Durchführung von Inventuren in Unternehmen
Im Rahmen einer betrieblichen Inventur werden die Lagerbestände von den Mitarbeitern gezählt, gemessen oder gewogen. Hierbei kommt es auf die jeweiligen Produkte des Unternehmens an. Anschließend werden diese tatsächlichen Bestände in das EDV-System eingetragen und mittels eines Soll-Ist-Vergleichs mit den im Computer geführten Beständen auf Differenzen verglichen. Der sich daraus ergebende Lagerwert muss in der Jahresbilanz als Umlaufvermögen aufgenommen werden. In der Regel wird bei der Durchführung einer Inventur annähernd der gesamte Mitarbeiterstamm eingespannt. Diese werden in mehrere Teams aufgeteilt. Bei großen Betrieben mit einem hohen Lagerbestand gibt es Gruppen, die für das Zählen beziehungsweise Messen und Wiegen zuständig sind.

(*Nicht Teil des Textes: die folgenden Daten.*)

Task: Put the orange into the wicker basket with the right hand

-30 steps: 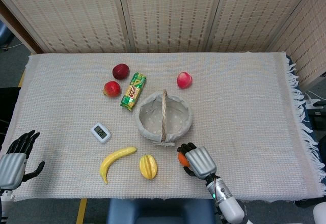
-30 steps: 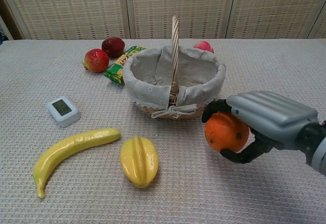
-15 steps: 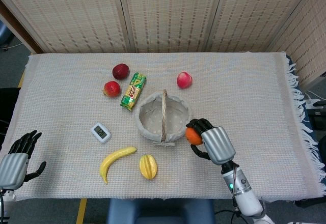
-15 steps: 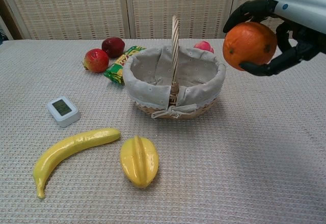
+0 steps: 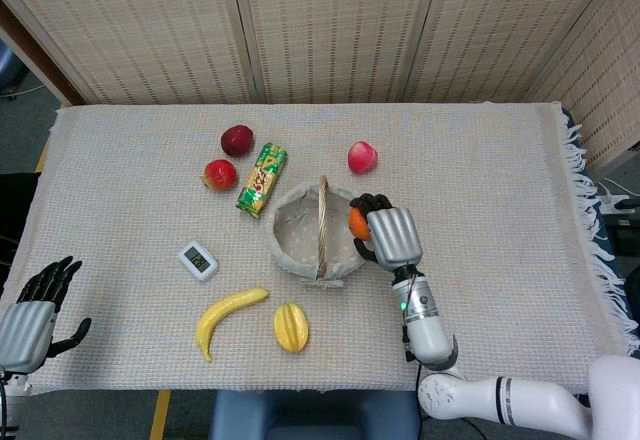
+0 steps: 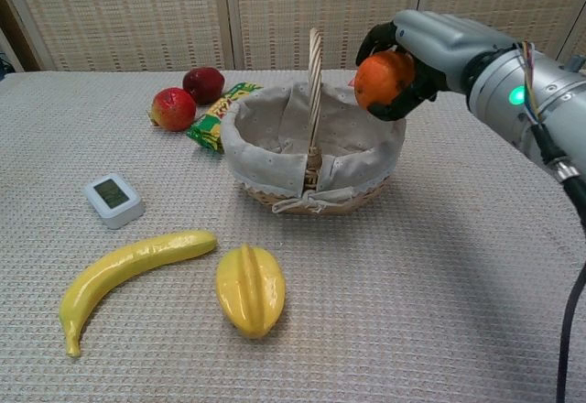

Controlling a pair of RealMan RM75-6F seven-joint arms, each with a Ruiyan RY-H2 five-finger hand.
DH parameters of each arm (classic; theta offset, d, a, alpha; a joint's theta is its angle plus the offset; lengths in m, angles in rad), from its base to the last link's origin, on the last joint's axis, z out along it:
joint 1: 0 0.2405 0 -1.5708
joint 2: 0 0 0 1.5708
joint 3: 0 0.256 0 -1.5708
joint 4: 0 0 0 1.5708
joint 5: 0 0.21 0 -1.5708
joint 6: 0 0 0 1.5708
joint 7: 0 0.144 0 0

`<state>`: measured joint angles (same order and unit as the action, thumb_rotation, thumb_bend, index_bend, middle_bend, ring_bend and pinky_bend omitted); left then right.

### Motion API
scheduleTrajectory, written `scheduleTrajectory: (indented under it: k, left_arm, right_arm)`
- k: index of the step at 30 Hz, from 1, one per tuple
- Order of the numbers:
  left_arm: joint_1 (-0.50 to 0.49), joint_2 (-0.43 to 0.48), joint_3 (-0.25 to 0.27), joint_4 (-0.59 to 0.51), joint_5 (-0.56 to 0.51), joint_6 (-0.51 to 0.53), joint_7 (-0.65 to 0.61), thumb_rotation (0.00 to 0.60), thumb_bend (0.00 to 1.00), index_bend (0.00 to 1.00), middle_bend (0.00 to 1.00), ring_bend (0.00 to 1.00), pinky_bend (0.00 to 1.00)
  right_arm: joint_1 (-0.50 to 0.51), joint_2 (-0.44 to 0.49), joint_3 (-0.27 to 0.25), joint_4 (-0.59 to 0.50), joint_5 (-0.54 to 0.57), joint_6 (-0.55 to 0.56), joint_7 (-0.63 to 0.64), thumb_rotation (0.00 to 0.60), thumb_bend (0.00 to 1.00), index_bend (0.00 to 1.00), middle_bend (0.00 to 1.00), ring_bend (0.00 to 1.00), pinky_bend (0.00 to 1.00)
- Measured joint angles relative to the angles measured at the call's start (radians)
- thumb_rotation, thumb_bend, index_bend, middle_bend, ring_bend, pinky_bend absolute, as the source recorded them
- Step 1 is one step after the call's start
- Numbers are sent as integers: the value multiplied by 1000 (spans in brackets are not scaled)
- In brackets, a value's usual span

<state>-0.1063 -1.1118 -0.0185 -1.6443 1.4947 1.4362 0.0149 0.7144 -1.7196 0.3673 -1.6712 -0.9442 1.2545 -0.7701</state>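
Change since the earlier frames: the right hand [image 6: 417,50] is carrying the orange [image 6: 384,80] from beside the basket [image 5: 292,222] up and in over its right rim; everything else is lying where it was.

Left to right, placed against the basket:
- Left hand [image 5: 28,315]: far left of the basket at the table's near edge, resting with fingers apart, holding nothing.
- Timer [image 5: 198,259]: lying left of the basket.
- Two apples [image 5: 220,174] and a snack pack [image 5: 261,177]: sitting behind and left of it.
- Banana [image 5: 228,319] and starfruit [image 5: 290,326]: lying in front of it.
- Basket: cloth-lined, upright handle [image 6: 314,78] crossing its middle, nothing showing inside.
- Peach [image 5: 362,156]: sitting behind it, to the right.
- Orange: hanging above the right half of the basket, right of the handle, clear of the lining.
- Right hand: wrapping the orange from above and the right, dark fingers [image 6: 376,38] curling round it.

Handling, as a judgement: the orange is looking firm, round and moderately weighty, with a pebbled skin giving fair grip. Being a ball, it is likely to roll; an encircling hold across its widest part suits it, and the soft lining should be cushioning a short drop.
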Motion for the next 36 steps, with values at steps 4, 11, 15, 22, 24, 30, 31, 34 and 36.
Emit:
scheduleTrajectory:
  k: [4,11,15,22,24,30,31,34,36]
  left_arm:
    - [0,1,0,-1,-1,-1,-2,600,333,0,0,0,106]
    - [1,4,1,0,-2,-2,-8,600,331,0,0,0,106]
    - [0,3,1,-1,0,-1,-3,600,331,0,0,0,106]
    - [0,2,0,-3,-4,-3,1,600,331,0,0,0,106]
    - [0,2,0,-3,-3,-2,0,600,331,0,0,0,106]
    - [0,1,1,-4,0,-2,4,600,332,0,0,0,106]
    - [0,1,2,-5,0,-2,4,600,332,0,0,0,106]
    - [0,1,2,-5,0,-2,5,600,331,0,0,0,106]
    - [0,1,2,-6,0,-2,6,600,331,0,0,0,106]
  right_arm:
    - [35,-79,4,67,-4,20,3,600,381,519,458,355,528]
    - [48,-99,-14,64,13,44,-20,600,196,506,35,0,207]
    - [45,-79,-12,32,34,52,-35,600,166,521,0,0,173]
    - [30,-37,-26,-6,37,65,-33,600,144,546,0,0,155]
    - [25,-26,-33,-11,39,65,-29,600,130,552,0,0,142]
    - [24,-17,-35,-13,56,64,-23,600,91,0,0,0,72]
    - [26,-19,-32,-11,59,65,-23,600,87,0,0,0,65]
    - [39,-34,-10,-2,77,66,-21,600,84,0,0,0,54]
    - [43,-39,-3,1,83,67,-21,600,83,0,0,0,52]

Andere Gruppen sind anschließend dafür zuständig, diese Bestände im Computer zu erfassen.
Hilfreiche Klebepunkte in verschiedenen Farben
Um Missverständnisse während der Inventur zu vermeiden, helfen bunte Klebepunkte, die nach dem Zählen und der Bestandsaufnahme an das Regal geklebt werden können. So sieht man auf einen Blick, welche Bestände bereits erfasst wurden und welche nicht.